TASK STATEMENT: Find every line in the records below that contains "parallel", and copy it.

Source data:
┄┄┄┄┄┄┄┄┄┄

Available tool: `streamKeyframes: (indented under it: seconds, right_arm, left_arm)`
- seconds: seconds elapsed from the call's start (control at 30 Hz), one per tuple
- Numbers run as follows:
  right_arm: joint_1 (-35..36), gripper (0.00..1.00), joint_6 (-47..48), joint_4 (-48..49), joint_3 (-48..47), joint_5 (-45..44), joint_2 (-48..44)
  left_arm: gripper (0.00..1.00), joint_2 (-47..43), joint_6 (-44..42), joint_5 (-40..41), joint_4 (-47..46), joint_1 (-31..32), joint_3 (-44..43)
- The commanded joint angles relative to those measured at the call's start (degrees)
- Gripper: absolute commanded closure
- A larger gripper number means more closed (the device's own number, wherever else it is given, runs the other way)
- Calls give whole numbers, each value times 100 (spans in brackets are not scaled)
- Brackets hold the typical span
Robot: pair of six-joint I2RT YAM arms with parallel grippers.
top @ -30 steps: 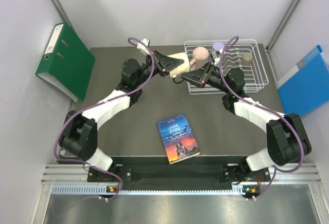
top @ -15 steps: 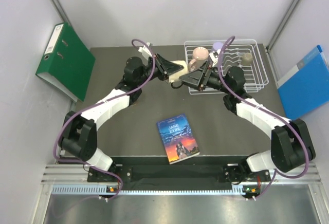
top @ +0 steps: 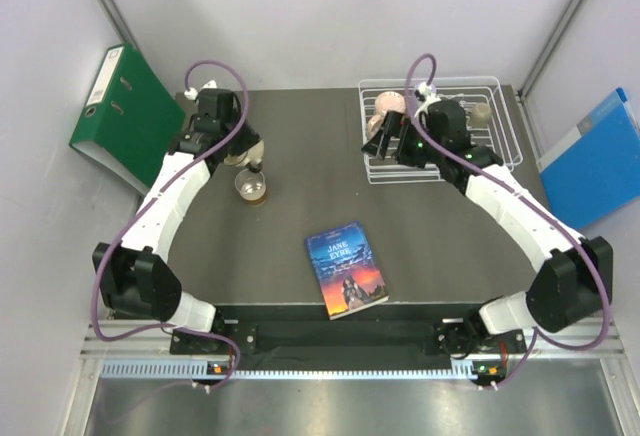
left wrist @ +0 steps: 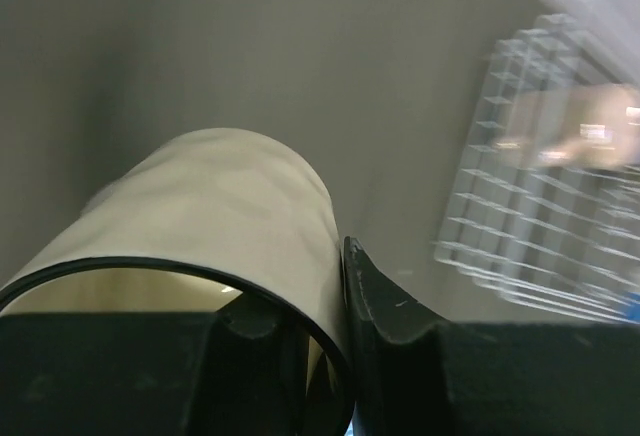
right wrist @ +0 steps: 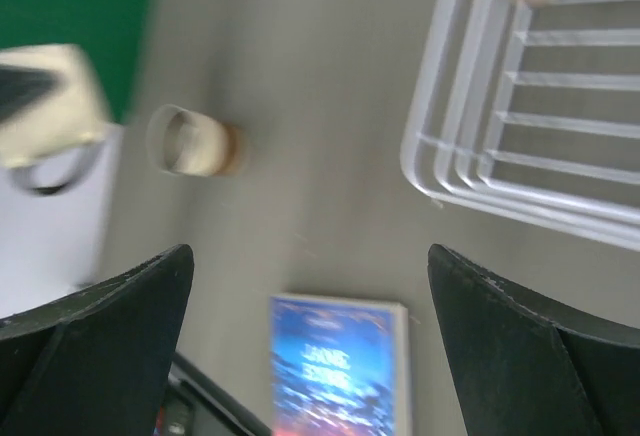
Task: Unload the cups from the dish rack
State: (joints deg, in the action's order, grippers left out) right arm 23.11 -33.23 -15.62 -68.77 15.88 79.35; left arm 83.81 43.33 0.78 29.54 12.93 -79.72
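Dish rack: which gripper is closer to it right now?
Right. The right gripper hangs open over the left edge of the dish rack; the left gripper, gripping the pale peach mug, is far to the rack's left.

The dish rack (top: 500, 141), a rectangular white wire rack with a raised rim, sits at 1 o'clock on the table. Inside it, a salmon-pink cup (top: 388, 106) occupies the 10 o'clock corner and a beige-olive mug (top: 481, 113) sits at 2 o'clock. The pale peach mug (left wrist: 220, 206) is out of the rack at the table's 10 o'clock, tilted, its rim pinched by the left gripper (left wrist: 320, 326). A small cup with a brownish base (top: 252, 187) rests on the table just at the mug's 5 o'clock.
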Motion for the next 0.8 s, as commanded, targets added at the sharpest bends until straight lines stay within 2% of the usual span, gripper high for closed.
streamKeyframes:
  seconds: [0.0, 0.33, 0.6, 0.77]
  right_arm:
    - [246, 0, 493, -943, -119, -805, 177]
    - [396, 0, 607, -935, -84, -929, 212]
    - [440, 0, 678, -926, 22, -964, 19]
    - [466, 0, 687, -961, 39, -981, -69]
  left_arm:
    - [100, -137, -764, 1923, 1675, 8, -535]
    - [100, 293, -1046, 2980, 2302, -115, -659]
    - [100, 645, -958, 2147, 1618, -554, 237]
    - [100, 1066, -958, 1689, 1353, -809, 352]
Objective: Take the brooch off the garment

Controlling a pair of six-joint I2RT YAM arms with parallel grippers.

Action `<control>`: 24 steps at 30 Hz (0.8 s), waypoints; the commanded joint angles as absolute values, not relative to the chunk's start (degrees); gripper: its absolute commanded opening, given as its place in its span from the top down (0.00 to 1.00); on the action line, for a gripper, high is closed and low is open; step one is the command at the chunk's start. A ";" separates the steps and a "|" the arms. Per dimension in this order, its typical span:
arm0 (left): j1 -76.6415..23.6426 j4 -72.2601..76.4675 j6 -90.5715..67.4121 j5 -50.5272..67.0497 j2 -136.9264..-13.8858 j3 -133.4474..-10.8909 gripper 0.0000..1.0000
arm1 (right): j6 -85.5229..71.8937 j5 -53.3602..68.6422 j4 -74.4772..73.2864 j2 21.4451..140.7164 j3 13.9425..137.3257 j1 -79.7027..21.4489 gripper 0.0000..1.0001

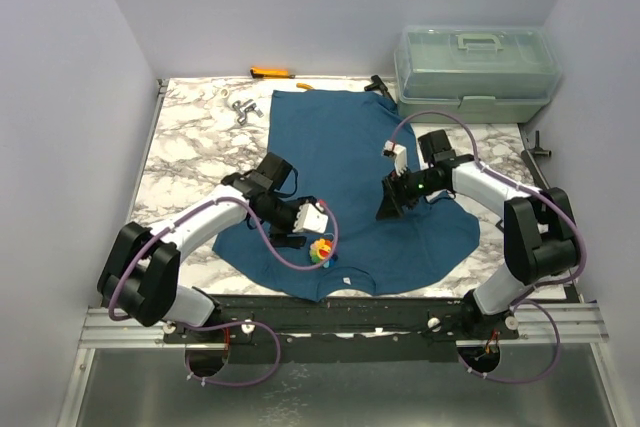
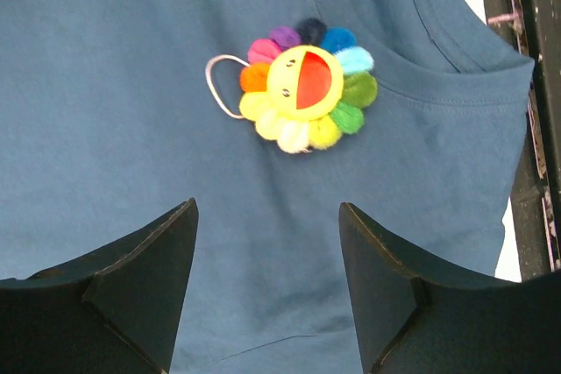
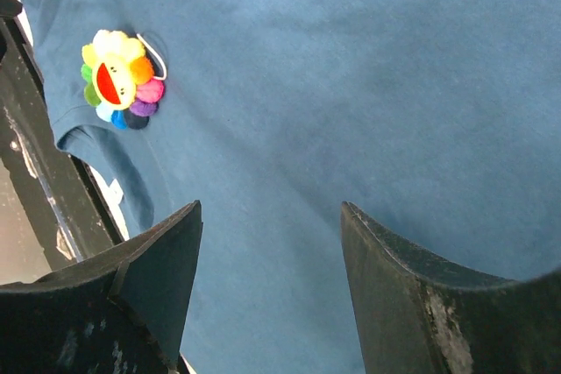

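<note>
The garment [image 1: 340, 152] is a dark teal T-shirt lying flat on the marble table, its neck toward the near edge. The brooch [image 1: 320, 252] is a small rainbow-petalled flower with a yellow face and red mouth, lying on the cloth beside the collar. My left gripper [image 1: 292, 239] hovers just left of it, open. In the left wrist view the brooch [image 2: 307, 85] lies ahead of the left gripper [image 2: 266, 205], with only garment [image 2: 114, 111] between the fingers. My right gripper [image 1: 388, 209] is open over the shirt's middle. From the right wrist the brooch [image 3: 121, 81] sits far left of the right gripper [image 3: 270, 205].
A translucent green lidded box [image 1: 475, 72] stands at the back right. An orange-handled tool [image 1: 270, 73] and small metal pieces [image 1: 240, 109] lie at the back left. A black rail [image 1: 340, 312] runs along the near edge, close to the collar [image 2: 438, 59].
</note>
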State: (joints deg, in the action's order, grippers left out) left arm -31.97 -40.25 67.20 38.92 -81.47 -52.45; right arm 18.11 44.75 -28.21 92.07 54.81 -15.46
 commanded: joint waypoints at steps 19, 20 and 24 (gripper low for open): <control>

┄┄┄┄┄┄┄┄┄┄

WRITTEN REPLY:
Robot: pair of six-joint I2RT YAM arms with parallel grippers.
Controlling a pair of six-joint I2RT YAM arms with parallel grippers.

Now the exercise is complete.